Even though the clinical translation of tissue engineering and regenerative medicine is slowly progressing, the success of tissue engineering for some applications was already demonstrated clinically. A clinical experience involving engineered bladder tissue for cystoplasty reconstruction was conducted starting in 1999. A small pilot study of seven patients was reported, using a collagen scaffold seeded with cells either with or without omentum coverage, or a combined PGA/collagen scaffold seeded with cells and omental coverage. Patient’s own bladder cells were isolated and expanded in vitro prior to seeding on a scaffolding system of collagen and PGA. The scaffold was designed to replace the bladder size to improve its compliancy and patient continence (Fig. 2.7a–c). The tissue-engineered constructs were implanted for a period up to 61 months. Our outcomes show the definitive improvement of bladder compliance and capacity while restoring physiological function (Fig. 2.7d, e). In addition, the engineered bladder biopsies showed an adequate structural architecture and phenotype (Fig. 2.7f–k). Although the experience is promising in terms of showing that engineered tissues can be implanted safely, it is just a start in terms of accomplishing the goal of engineering fully functional bladders. Further experimental and clinical work is being conducted.
Fig. 2.7
(a) Scaffold seeded with cells, (b) engineered bladder anastomosed to native bladder with running 4–0 PGA sutures, and (c) implant covered with fibrin glue and omentum. (d) Preoperative and (e) 10 months postoperative cystograms and urodynamic findings in patient with a collagen-PGA scaffold engineered bladder. (f–h) cystoscopic biopsies of implanted engineered bladders 31 months after augmentation shows extent of regeneration. Engineered bladder tissue showed tri-layered structure, consisting of lumen lined with urothelial cells, U, surrounded by submucosa, S, and muscle, M. (f) H&E, immunocytochemical analysis with (g) anti-pancytokeratin AE1/AE3 antibodies, and (h) anti-α smooth muscle actin antibodies showed presence of phenotypically normal urothelium and smooth muscle. (i–k) native bladder tissue. Original magnification: ×100. Reproduced with permission from Atala et al. [147]

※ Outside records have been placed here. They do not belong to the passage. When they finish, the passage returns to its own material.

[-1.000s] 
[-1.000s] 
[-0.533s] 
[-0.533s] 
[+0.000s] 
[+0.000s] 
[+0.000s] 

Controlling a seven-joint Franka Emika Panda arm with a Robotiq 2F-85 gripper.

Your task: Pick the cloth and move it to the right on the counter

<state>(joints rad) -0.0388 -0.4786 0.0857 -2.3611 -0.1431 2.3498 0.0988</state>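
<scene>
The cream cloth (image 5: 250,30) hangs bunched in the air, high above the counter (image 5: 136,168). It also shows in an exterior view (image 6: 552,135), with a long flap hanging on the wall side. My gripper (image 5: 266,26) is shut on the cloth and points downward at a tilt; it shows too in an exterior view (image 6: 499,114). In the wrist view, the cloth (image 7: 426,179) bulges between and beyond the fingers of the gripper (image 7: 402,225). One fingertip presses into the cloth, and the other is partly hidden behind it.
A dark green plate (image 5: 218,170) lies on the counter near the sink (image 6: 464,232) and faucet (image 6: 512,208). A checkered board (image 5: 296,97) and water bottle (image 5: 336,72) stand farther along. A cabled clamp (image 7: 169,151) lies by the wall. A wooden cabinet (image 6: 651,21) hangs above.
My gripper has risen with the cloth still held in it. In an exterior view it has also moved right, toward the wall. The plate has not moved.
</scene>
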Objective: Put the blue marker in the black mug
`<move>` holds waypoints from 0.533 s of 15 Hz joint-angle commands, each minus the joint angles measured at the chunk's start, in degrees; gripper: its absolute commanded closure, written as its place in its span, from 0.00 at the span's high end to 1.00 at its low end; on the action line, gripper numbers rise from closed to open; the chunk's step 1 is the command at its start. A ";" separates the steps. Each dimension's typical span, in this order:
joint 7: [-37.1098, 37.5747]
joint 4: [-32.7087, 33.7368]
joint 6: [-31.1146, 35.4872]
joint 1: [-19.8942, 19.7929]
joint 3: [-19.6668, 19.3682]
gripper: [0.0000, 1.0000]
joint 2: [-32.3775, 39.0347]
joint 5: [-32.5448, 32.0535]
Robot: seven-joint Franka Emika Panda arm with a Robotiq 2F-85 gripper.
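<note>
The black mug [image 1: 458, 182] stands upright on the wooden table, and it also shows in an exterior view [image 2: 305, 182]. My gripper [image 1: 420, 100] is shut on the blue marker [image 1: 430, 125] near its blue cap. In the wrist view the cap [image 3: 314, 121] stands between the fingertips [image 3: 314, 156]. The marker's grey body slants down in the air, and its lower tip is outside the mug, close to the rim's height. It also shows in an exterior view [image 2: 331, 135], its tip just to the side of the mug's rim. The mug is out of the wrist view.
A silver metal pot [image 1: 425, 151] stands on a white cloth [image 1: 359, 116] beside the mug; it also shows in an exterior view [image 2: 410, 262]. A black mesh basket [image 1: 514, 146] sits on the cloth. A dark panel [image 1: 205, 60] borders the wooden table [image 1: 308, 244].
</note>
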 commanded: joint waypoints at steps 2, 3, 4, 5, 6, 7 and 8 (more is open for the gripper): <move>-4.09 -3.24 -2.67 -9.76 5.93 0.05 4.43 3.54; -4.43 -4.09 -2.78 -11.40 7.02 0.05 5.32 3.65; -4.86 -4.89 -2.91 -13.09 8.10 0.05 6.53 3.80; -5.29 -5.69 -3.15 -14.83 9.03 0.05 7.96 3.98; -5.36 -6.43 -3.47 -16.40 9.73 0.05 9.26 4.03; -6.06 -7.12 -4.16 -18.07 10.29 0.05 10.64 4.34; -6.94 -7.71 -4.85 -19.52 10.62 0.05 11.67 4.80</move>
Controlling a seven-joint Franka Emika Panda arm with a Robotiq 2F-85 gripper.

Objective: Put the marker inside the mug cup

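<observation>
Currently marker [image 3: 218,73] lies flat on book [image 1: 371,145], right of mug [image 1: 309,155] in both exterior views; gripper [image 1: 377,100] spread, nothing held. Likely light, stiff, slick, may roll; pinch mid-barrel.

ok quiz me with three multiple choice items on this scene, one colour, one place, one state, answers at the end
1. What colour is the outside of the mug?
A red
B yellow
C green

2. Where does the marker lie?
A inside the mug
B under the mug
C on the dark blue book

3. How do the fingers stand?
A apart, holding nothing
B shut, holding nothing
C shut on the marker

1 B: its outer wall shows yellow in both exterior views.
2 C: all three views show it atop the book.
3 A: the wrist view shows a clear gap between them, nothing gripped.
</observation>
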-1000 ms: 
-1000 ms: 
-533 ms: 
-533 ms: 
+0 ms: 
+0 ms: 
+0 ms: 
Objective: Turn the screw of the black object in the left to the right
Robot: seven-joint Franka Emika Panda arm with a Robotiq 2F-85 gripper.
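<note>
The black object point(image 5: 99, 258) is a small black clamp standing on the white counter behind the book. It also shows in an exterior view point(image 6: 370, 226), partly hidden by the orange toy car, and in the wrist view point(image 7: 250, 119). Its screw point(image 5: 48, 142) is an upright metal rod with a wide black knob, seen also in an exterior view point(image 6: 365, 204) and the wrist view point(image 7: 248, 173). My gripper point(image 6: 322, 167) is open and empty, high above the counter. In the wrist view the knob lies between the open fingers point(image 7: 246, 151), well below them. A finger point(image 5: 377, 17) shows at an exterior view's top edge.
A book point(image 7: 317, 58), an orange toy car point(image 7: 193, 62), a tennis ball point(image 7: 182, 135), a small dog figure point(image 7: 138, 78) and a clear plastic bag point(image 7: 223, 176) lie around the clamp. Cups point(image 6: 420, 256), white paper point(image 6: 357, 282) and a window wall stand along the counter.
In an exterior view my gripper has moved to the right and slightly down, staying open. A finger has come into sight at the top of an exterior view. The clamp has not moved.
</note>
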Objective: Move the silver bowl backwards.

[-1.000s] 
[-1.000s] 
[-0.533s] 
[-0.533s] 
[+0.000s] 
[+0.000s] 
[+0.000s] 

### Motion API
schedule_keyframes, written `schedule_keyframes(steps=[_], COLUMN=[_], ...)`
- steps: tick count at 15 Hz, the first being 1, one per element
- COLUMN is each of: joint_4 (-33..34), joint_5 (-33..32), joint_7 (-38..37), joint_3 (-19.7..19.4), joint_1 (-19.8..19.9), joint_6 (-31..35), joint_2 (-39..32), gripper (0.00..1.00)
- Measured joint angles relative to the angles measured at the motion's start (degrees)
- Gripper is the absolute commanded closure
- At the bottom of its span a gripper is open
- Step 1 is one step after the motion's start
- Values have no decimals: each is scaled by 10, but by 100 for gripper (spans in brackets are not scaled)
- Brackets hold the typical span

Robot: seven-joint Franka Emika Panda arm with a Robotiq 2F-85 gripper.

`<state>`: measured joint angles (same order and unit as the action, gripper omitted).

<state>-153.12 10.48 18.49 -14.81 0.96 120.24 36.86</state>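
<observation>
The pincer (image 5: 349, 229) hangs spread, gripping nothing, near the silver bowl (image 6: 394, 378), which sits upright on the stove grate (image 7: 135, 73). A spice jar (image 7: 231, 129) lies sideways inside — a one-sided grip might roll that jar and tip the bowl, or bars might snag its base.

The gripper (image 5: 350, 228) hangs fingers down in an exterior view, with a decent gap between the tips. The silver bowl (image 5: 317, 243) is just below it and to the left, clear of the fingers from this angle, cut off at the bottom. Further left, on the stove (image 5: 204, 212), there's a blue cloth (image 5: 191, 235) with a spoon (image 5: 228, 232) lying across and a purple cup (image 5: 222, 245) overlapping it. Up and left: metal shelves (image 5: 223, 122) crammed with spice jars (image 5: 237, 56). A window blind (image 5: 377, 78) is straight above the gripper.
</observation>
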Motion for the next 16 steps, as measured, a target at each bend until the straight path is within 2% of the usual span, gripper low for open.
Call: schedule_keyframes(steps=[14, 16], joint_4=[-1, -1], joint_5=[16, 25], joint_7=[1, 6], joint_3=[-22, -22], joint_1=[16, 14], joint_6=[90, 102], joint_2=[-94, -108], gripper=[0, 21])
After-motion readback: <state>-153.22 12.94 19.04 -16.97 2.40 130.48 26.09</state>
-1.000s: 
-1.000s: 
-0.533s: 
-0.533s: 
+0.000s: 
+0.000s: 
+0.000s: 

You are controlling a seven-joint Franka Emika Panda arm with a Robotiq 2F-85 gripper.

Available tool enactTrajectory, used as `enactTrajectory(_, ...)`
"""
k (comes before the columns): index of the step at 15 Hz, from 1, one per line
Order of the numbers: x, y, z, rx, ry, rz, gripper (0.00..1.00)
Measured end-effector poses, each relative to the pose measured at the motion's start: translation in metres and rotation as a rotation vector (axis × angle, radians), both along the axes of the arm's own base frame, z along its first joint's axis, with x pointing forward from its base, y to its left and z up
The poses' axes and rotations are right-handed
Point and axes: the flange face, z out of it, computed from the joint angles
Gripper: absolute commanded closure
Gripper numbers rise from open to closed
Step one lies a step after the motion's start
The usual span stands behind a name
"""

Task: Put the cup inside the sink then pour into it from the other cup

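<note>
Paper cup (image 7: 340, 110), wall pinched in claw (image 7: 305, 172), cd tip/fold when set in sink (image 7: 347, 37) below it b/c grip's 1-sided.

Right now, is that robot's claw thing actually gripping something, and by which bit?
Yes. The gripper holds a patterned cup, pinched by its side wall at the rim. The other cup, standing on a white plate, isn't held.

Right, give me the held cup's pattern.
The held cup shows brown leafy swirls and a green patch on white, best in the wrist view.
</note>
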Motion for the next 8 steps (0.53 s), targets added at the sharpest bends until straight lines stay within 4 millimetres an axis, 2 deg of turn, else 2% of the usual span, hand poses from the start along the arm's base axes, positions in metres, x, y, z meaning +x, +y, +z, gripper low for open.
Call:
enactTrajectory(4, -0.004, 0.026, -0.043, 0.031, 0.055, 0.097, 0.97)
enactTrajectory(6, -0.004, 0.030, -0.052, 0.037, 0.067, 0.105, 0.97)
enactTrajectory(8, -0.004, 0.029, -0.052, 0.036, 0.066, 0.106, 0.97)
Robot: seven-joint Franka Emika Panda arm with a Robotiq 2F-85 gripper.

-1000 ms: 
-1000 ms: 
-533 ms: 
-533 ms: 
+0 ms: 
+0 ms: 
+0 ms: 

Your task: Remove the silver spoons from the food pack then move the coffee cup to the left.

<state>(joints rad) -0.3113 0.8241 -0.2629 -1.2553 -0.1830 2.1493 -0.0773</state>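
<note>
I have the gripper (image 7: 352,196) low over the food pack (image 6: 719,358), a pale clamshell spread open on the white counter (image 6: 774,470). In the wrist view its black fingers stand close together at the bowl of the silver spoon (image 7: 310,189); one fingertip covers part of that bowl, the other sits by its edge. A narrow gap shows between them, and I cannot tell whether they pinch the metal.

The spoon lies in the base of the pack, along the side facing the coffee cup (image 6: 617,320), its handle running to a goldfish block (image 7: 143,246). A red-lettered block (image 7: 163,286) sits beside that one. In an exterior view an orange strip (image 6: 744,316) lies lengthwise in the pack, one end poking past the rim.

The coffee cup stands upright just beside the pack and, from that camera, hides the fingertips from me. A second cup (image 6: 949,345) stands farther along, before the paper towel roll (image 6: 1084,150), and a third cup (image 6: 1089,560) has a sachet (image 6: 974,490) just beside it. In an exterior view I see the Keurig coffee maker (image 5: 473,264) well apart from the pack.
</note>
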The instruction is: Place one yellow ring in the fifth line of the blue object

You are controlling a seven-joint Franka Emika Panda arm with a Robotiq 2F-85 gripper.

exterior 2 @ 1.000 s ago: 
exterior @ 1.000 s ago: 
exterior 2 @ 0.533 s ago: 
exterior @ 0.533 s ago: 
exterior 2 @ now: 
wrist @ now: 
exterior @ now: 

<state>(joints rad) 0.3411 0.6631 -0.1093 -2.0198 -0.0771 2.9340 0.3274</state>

2.6.6 Male and Female Reproductive Organs
Reconstructive surgery is required for a wide variety of pathologic penile conditions such as penile carcinoma, trauma, severe erectile dysfunction, and congenital conditions such as ambiguous genitalia, hypospadias, and epispadias. One of the major limitations of phallic reconstructive surgery is the scarcity of sufficient autologous tissue. The major components of the phallus are corporal SMCs and ECs. The creation of autologous functional and structural corporal tissue de novo would be beneficial. Autologous cavernosal SMCs and ECs were harvested, expanded, and seeded on decellularized tissue matrices and implanted in a rabbit model [149, 150]. The engineered corpora demonstrated structural and functional parameters similar to native tissue and male rabbits receiving the bilateral implants were able to successfully impregnate females. This study demonstrated that neo-corpora could be engineered for total pendular penile corporal body replacement [150]. Such technology has considerable potential for patients requiring penile reconstruction.